▸ Material provided:
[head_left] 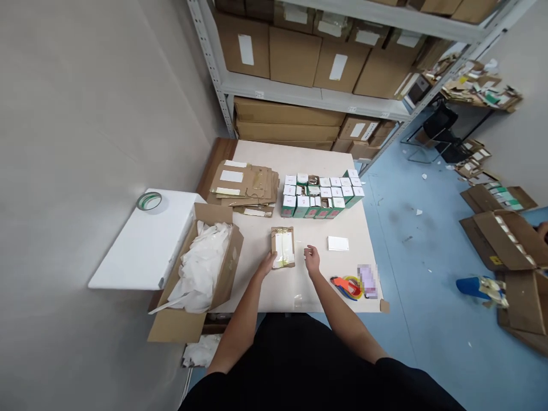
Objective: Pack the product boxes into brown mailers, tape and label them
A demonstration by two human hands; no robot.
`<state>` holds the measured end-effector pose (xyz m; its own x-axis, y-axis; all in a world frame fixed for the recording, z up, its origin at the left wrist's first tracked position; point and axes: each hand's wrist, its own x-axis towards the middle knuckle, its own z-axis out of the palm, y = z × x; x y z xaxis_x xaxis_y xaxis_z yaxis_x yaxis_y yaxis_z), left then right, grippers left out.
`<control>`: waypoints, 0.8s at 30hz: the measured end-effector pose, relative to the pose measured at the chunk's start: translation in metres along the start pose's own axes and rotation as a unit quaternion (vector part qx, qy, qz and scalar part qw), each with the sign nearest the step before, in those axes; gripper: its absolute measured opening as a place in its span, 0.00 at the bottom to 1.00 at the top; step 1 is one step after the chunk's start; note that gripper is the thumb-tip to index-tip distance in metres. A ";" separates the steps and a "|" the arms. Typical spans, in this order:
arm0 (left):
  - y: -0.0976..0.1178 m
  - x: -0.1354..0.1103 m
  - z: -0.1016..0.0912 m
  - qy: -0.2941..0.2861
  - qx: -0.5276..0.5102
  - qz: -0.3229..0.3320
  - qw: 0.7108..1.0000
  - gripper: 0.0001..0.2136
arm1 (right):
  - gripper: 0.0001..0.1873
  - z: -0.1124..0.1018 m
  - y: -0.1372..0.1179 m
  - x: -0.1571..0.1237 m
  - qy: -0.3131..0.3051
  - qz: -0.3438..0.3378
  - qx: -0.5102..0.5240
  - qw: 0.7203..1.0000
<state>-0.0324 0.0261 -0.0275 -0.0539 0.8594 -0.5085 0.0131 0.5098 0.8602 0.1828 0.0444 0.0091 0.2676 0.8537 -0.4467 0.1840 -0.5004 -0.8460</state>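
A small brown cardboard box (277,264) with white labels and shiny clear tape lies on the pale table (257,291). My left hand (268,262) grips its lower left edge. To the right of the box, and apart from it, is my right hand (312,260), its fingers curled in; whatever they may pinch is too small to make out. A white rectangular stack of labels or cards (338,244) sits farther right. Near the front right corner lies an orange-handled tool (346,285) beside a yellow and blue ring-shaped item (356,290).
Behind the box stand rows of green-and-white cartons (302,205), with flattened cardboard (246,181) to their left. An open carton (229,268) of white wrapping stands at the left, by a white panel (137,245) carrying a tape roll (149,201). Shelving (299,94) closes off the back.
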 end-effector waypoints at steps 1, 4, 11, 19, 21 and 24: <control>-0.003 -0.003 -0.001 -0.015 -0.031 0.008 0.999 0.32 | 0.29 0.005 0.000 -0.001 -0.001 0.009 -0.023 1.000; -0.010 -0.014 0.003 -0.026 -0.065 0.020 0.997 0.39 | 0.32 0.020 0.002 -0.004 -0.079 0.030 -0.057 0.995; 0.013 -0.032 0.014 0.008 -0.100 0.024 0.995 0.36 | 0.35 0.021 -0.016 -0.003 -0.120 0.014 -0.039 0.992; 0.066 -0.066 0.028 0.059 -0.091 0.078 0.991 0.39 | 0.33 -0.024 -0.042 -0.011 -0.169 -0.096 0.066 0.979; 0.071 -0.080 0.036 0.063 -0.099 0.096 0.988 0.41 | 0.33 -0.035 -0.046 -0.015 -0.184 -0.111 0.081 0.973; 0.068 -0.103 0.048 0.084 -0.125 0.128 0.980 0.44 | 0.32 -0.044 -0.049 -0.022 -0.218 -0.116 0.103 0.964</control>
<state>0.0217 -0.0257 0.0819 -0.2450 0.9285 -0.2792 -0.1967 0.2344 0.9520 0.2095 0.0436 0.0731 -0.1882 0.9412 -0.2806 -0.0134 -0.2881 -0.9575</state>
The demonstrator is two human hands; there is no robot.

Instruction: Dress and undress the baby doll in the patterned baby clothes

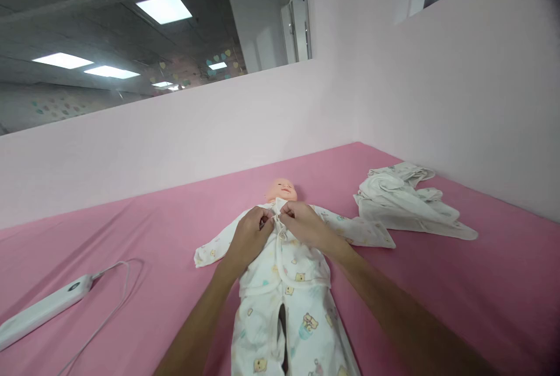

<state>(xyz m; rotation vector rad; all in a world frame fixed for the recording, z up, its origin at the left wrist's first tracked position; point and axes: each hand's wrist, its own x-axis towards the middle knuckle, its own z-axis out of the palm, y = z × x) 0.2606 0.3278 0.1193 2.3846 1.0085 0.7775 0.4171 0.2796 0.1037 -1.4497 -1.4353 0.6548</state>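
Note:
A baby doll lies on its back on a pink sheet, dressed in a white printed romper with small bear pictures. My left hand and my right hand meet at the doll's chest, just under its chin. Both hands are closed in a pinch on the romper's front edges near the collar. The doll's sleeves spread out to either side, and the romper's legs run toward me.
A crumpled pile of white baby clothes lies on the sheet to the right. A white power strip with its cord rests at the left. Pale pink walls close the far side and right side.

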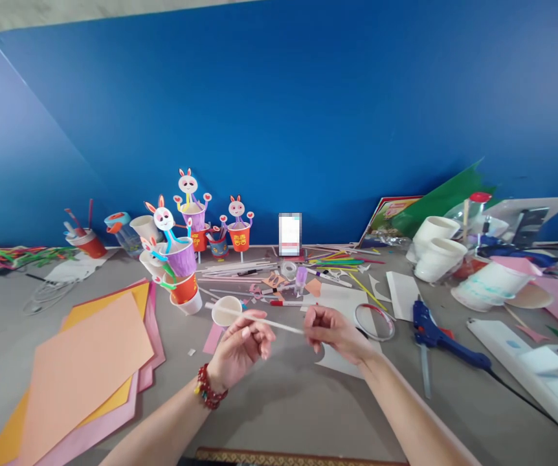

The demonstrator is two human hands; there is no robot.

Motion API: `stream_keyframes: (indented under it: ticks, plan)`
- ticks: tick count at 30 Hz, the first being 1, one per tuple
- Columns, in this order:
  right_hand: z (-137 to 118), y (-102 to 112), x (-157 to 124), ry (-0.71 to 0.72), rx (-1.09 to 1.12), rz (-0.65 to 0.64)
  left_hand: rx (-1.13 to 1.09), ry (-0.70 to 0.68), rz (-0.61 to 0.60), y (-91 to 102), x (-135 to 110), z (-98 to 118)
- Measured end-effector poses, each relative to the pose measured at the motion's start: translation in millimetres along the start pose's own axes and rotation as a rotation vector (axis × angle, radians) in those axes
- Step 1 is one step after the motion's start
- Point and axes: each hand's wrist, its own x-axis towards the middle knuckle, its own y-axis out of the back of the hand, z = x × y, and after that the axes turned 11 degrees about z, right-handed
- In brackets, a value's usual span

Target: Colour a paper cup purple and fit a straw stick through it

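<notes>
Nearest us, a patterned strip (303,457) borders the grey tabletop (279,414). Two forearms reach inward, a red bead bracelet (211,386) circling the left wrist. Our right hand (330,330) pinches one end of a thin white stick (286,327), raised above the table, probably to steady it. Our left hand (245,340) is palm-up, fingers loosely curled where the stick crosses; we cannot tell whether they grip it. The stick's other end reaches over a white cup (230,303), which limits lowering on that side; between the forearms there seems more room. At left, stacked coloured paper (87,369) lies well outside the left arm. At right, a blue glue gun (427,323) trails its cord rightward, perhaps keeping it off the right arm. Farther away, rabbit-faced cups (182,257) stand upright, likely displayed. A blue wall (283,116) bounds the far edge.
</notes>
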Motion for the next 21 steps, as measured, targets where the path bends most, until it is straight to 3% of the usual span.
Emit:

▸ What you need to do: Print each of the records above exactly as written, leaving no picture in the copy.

▸ Response for this exercise:
[head_left] 
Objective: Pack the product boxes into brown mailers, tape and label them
A demonstration by two human hands; no robot.
`<state>` holds the measured end-effector pose (xyz m; its own x-axis, y-axis; all in a world frame fixed for the recording, z up, its origin at the left wrist's first tracked position; point and axes: each hand's wrist, its own x-axis towards the middle knuckle, its own z-axis out of the palm, y = z × x; x y z xaxis_x xaxis_y xaxis_z yaxis_x yaxis_y yaxis_z), left then right, grippers left out.
`<control>`: waypoints, 0.8s at 30hz: the measured end-effector pose, relative to the pose measured at the chunk's start: translation in metres along the start pose's own axes and rotation as a unit quaternion (vector part qx, qy, qz and scalar part qw), each with the sign nearest the step before, in those axes; gripper: its absolute measured opening as a place in its span, 0.00 at the bottom to 1.00 at the top; step 1 is one step after the chunk's start; note that gripper is the thumb-tip to index-tip distance in metres. A ";" separates the steps and a "|" the arms. Typical spans, in this order:
arm0 (left):
  - y: -0.0976..0.1178 m
  - x: -0.1354..0.1103 m
  - z: -0.1016..0.0912 m
  - qy: -0.2941..0.2861
  - qx: -0.5276..0.5102
  - qz: -0.3229..0.3320
  - qw: 0.7108..1.0000
  - gripper: 0.0001..0.2136
arm1 (right):
  - gripper: 0.0001..0.1873
  - z: -0.1124..0.1018 m
  - y: -0.1372..0.1179 m
  - x: -0.1571..0.1237 m
  - qy: -0.3131..0.3051
  - qz: -0.3438..0.3378
  - qx: -0.5102..0.5240
  - qw: 0.7203..1.0000
<state>-0.0324 0.0261 -0.0275 -0.0539 0.8594 -0.5085 0.0131 0.5098 0.8602 0.1828 0.0444 0.0091 0.2676 0.8537 -0.4467 0.1840 -0.5004 -0.8460</state>
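A small brown cardboard box (277,264) with white labels and shiny clear tape lies on the pale table (257,291). My left hand (268,262) grips its lower left edge. To the right of the box, and apart from it, is my right hand (312,260), its fingers curled in; whatever they may pinch is too small to make out. A white rectangular stack of labels or cards (338,244) sits farther right. Near the front right corner lies an orange-handled tool (346,285) beside a yellow and blue ring-shaped item (356,290).
Behind the box stand rows of green-and-white cartons (302,205), with flattened cardboard (246,181) to their left. An open carton (229,268) of white wrapping stands at the left, by a white panel (137,245) carrying a tape roll (149,201). Shelving (299,94) closes off the back.
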 end-effector waypoints at steps 1, 4, 11, 19, 21 and 24: <control>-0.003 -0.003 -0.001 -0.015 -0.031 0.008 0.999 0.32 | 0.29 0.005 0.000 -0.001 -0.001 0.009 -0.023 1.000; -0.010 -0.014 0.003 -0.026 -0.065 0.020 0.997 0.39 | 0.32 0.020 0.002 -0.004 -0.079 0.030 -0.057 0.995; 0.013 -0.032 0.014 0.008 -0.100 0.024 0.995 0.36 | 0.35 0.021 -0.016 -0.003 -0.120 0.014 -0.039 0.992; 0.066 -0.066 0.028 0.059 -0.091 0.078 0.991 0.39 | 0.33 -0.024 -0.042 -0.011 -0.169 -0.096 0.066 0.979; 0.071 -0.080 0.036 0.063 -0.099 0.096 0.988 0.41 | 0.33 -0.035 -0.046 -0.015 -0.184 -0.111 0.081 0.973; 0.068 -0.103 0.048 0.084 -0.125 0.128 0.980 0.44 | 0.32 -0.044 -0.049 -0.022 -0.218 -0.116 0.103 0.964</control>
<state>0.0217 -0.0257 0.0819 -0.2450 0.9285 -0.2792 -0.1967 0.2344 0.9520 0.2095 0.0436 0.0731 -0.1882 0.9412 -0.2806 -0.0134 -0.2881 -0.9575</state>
The demonstrator is two human hands; there is no robot.

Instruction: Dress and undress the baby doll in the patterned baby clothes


<state>(xyz m; rotation vector rad; all in a world frame fixed for the recording, z up, its origin at the left wrist's first tracked position; point and axes: each hand's wrist, its own x-axis towards the middle knuckle, its own z-axis out of the palm, y = z × x) 0.2606 0.3278 0.1193 2.3846 1.0085 0.7775 0.4171 0.2796 0.1037 -1.4497 -1.4353 0.6548</state>
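Note:
A baby doll lies on its back on a pink sheet, dressed in a white printed romper with small bear pictures. My left hand and my right hand meet at the doll's chest, just under its chin. Both hands are closed in a pinch on the romper's front edges near the collar. The doll's sleeves spread out to either side, and the romper's legs run toward me.
A crumpled pile of white baby clothes lies on the sheet to the right. A white power strip with its cord rests at the left. Pale pink walls close the far side and right side.
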

The demonstrator is two human hands; there is no robot.

Motion API: `stream_keyframes: (indented under it: ticks, plan)`
- ticks: tick count at 30 Hz, the first being 1, one per tuple
- Columns, in this order:
  right_hand: z (-137 to 118), y (-102 to 112), x (-157 to 124), ry (-0.71 to 0.72), rx (-1.09 to 1.12), rz (-0.65 to 0.64)
  left_hand: rx (-1.13 to 1.09), ry (-0.70 to 0.68), rz (-0.61 to 0.60), y (-91 to 102), x (-135 to 110), z (-98 to 118)
- Measured end-effector poses, each relative to the pose measured at the motion's start: translation in millimetres along the start pose's own axes and rotation as a rotation vector (axis × angle, radians) in those axes
- Step 1 is one step after the motion's start
- Point and axes: each hand's wrist, its own x-axis towards the middle knuckle, its own y-axis out of the back of the hand, z = x × y, and after that the axes turned 11 degrees about z, right-handed
- In brackets, a value's usual span

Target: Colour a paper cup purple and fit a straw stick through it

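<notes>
Nearest us, a patterned strip (303,457) borders the grey tabletop (279,414). Two forearms reach inward, a red bead bracelet (211,386) circling the left wrist. Our right hand (330,330) pinches one end of a thin white stick (286,327), raised above the table, probably to steady it. Our left hand (245,340) is palm-up, fingers loosely curled where the stick crosses; we cannot tell whether they grip it. The stick's other end reaches over a white cup (230,303), which limits lowering on that side; between the forearms there seems more room. At left, stacked coloured paper (87,369) lies well outside the left arm. At right, a blue glue gun (427,323) trails its cord rightward, perhaps keeping it off the right arm. Farther away, rabbit-faced cups (182,257) stand upright, likely displayed. A blue wall (283,116) bounds the far edge.
</notes>
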Motion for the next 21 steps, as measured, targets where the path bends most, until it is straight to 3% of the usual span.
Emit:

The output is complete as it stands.